In applied mathematics, the Rosenbrock system matrix or Rosenbrock's system matrix of a linear time-invariant system is a useful representation bridging state-space representation and transfer function matrix form. It was proposed in 1967 by Howard H. Rosenbrock.

== Definition ==

Consider the dynamic system
$$\begin{align}
\dot{x} &= Ax +Bu, \\
y &= Cx +Du.
\end{align}$$
The Rosenbrock system matrix is given by
$$P(s) = \begin{pmatrix}
sI-A & -B\\
C & D
\end{pmatrix}.$$
In the original work by Rosenbrock, the constant matrix $D$ is allowed to be a polynomial in $s$.

The transfer function between the input $i$ and output $j$ is given by
$$g_{ij}=\frac{\begin{vmatrix}
sI-A & -b_i\\
c_j & d_{ij}
\end{vmatrix}}{|sI-A|}$$
where $b_i$ is the column $i$ of $B$ and $c_j$ is the row $j$ of $C$.

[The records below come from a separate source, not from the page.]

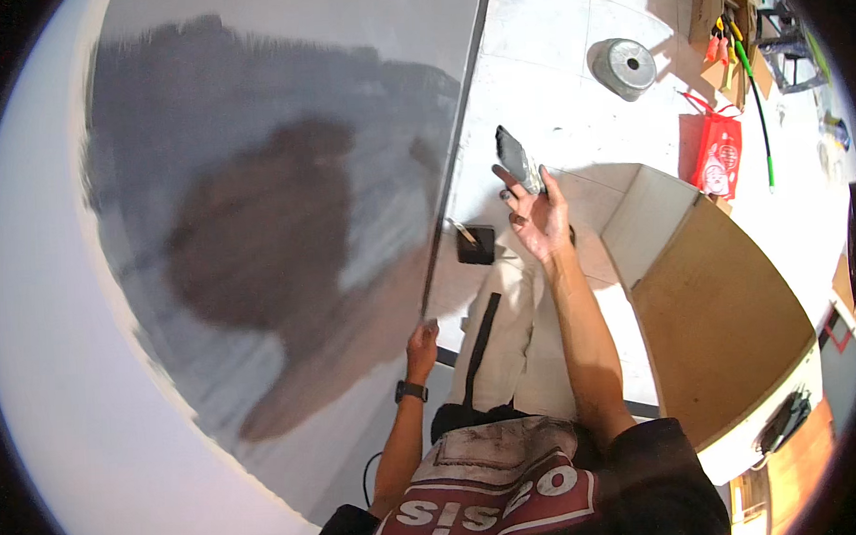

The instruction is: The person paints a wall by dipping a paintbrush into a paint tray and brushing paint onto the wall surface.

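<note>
My right hand (542, 228) is raised over the floor, its fingers closed around a paintbrush (515, 155) with wide, dark, paint-loaded bristles pointing up and away. Dark smears mark the fingertips. To my left stands a wall with a grey painted area (252, 85), darker and wet-looking across the middle, with a ragged border against white. My left hand (422, 353), a watch on its wrist, is curled against the wall's right edge. What its fingers hold, if anything, is hidden. Past my legs a small black paint tray (476, 254) sits on the floor, a thin stick or handle resting in it.
A wooden box-like cabinet (722, 323) stands close on my right. Farther off on the tiled floor are a round metal pot (626, 69), a red bag (718, 154), a green-tipped pole (758, 105) and a cardboard box (711, 12) with tools. My shadow falls across the wall.
</note>
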The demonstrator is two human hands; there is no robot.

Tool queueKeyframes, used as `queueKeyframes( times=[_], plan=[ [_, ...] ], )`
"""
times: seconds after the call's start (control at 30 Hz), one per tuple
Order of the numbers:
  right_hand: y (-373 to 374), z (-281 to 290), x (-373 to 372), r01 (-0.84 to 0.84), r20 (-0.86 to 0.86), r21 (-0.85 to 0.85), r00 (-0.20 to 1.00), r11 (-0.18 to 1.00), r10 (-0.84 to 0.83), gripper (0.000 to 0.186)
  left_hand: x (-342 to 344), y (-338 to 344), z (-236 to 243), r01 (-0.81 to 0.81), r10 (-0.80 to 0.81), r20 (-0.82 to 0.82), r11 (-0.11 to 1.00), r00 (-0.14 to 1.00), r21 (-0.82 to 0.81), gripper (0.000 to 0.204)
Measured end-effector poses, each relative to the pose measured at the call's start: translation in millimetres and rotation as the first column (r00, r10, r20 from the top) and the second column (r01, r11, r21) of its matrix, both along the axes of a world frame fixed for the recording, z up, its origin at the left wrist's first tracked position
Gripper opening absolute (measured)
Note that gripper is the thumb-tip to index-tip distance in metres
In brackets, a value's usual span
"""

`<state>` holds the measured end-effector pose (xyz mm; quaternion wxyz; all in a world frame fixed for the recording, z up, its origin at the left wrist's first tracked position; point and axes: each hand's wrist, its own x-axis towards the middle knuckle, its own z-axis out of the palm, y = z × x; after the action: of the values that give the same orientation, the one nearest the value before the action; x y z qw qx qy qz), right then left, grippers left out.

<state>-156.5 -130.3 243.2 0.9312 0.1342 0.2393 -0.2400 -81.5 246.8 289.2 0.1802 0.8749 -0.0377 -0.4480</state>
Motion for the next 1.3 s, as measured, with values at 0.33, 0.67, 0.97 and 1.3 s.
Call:
queueKeyframes(
  times=[0.33,0.67,0.97,1.3],
  plan=[
    [70,60,-28,0.01,0.444,0.298,0.883,0.954,-0.148,0.047,-85,-58,21,-0.096,0.148,0.109,0.918,0.983,-0.384,0.028],
    [170,18,-50,-0.495,-0.569,-0.426,0.797,0.757,0.201,0.051,-106,-86,29,-0.206,0.388,0.176,0.761,0.905,-0.615,0.02],
    [301,-117,-123,-0.839,-0.853,-0.506,0.521,0.201,0.029,0.046,-160,-13,-121,-0.922,0.757,-0.527,0.31,0.387,-0.232,0.032],
    [348,-244,-120,-0.763,-0.853,-0.516,0.5,-0.391,0.15,0.057,-190,58,-258,-0.901,0.651,-0.741,-0.405,-0.166,-0.154,0.025]
  ],
)
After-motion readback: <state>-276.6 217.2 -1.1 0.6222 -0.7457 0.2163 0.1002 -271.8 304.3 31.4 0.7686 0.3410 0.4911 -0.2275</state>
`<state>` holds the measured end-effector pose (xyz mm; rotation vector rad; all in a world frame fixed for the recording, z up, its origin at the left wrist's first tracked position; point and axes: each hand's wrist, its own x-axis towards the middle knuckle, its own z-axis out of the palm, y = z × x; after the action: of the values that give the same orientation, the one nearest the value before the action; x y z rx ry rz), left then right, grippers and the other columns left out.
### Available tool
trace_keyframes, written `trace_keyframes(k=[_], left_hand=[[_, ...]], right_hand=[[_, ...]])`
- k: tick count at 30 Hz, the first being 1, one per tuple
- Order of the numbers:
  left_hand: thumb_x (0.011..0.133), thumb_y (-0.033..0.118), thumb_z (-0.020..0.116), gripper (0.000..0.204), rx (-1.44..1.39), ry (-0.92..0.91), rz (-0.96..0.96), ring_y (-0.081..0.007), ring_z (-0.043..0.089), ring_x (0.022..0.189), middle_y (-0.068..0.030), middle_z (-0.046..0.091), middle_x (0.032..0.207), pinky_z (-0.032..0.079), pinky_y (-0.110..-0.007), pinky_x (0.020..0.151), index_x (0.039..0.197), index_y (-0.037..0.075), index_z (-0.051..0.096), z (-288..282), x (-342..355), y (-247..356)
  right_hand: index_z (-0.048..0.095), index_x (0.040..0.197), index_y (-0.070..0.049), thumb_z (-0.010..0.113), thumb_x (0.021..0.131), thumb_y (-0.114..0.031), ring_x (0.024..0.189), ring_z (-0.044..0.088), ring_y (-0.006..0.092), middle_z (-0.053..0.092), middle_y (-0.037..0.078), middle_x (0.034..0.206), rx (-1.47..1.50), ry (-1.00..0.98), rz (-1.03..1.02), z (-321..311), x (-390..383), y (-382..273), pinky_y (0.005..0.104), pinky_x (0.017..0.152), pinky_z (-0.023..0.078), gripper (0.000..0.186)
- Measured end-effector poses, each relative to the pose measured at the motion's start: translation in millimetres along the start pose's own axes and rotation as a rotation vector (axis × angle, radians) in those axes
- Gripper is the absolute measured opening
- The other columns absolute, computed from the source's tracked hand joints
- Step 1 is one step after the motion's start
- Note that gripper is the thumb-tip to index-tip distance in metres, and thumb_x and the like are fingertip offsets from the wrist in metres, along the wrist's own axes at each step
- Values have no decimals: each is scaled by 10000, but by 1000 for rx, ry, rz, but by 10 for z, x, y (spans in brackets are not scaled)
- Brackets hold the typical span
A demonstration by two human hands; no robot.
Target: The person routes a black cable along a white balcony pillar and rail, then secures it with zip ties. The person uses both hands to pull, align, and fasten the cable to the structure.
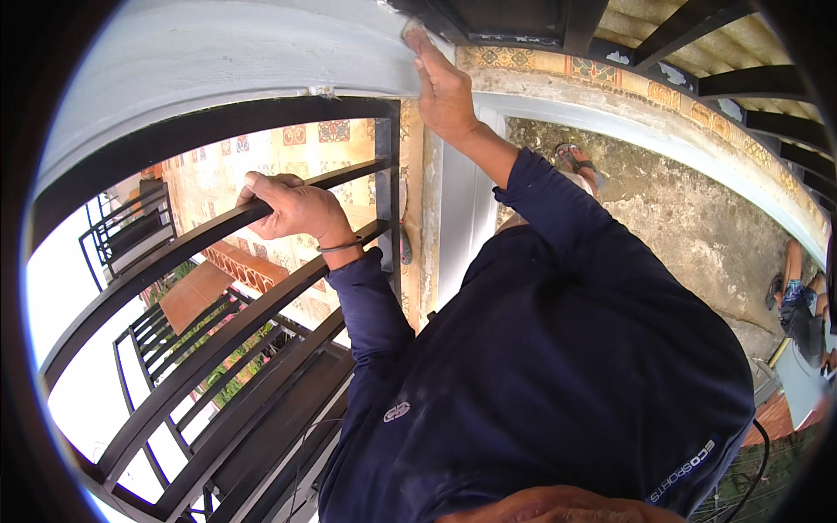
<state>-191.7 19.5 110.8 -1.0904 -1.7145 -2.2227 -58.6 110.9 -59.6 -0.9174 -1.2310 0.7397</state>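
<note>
Hands are sitting apart, each at its own spot. Left hand (292, 207) is clamping onto a black railing bar (205, 233) left of centre, fingers curling round the metal, a dark band (340, 247) circling that wrist. The bar is running from near the centre toward the left edge, more black bars lying below it.

Right hand (443, 91) is pointing to the top middle of the frame, fingers mostly straight. A small pale pad (409, 33) is showing at its fingertips, right by the edge of the grey wall (218, 52); too small to tell its kind or how firmly the fingers are closing on it.

Navy shirt (567, 349) of the wearer is filling the lower middle. Patterned floor tiles (327, 144) are showing behind the railing, plants (231, 375) lower left through the bars. Black grille (763, 84) is curving across the upper right, a tiled border (689, 103) running beneath it. Rough concrete floor (697, 235) is spreading right of centre, a sandaled foot (574, 159) resting on it. Another person (804, 327) is partly showing at the right edge, blurry.
</note>
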Motion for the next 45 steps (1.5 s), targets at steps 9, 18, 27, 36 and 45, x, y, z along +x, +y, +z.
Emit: trace_keyframes(k=[9, 18, 27, 36, 45], left_hand=[[1026, 112, 743, 206, -58, 34, -11, -68, 439, 510, -17, 553, 719, 328, -235, 442, 1036, 23, 558, -16, 23, -35], [1033, 121, 741, 172, -78, 39, -26, -64, 446, 507, -13, 581, 735, 339, -221, 461, 1062, 53, 585, -47, 24, -78], [1030, 117, 745, 178, -59, 29, -14, -61, 455, 506, -15, 584, 720, 324, -230, 445, 1056, 38, 587, -33, 12, -52], [1033, 132, 734, 163, -30, 25, 24, -63, 421, 491, 14, 528, 638, 295, -229, 442, 1015, 48, 595, -21, 29, -80], [1029, 114, 727, 204, -120, 37, -2, -52, 447, 522, -1, 542, 706, 361, -208, 443, 955, 41, 552, -24, 0, -61]], right_hand=[[507, 1585, -58, 493, 1151, -198, 1354, 641, 362, 648, 256, 1461, -12, -54, 154, -57, 75, 92, 393, 1142, 499, 456], [458, 1612, -18, 469, 1171, -219, 1592, 371, 303, 440, 209, 1682, 190, -173, 72, 31, 28, -20, 377, 1294, 288, 485], [512, 1567, -21, 467, 1160, -172, 1567, 417, 292, 492, 232, 1637, 244, -141, 74, 28, 61, -9, 349, 1258, 349, 437], [545, 1550, -10, 478, 1165, -207, 1332, 643, 273, 672, 217, 1453, 114, -35, 314, -84, 44, 41, 355, 1144, 456, 438], [639, 1456, -32, 547, 1139, -224, 1100, 730, 243, 776, 199, 1251, 25, -76, 115, -130, -35, 249, 348, 986, 531, 382]])
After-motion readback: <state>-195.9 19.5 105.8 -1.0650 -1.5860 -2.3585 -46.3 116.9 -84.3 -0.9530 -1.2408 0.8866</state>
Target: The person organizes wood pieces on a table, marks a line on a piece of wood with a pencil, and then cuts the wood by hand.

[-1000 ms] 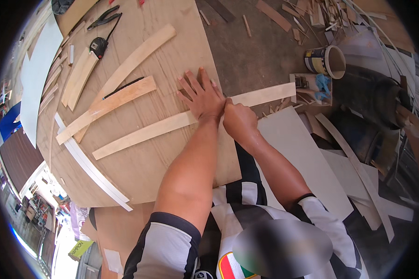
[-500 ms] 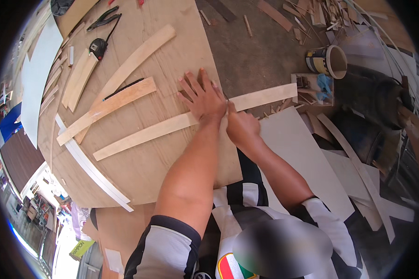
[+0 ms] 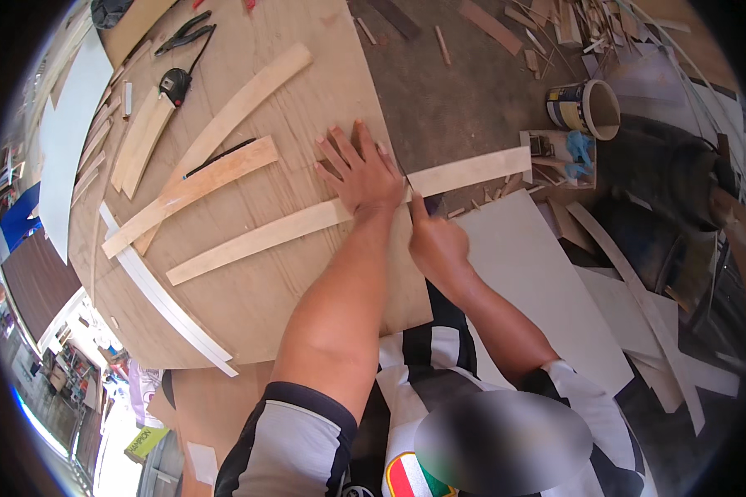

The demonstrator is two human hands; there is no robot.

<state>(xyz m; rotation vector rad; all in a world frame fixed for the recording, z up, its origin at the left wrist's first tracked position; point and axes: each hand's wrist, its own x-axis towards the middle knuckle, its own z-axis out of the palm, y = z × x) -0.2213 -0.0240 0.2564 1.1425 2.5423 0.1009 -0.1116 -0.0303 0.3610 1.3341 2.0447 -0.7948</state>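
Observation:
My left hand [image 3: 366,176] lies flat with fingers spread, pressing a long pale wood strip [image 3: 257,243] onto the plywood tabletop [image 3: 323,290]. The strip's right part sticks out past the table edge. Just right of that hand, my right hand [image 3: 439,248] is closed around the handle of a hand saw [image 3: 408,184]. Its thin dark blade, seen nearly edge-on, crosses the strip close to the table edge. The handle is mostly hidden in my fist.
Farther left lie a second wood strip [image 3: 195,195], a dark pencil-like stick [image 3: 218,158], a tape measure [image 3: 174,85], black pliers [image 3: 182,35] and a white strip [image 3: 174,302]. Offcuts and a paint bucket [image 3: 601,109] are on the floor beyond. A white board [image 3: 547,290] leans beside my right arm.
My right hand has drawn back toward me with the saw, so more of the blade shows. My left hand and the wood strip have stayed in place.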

Based in this representation, Rosenbrock developed his version of the PBH test.

==Short form==

For computational purposes, a short form of the Rosenbrock system matrix is more appropriate and given by
$$P\sim\begin{pmatrix} A & B \\ C & D \end{pmatrix}.$$
The short form of the Rosenbrock system matrix has been widely used in H-infinity methods in control theory, where it is also referred to as packed form; see command pck in MATLAB. An interpretation of the Rosenbrock System Matrix as a Linear Fractional Transformation can be found in.

One of the first applications of the Rosenbrock form was the development of an efficient computational method for Kalman decomposition, which is based on the pivot element method. A variant of Rosenbrock’s method is implemented in the minreal command of Matlab and GNU Octave.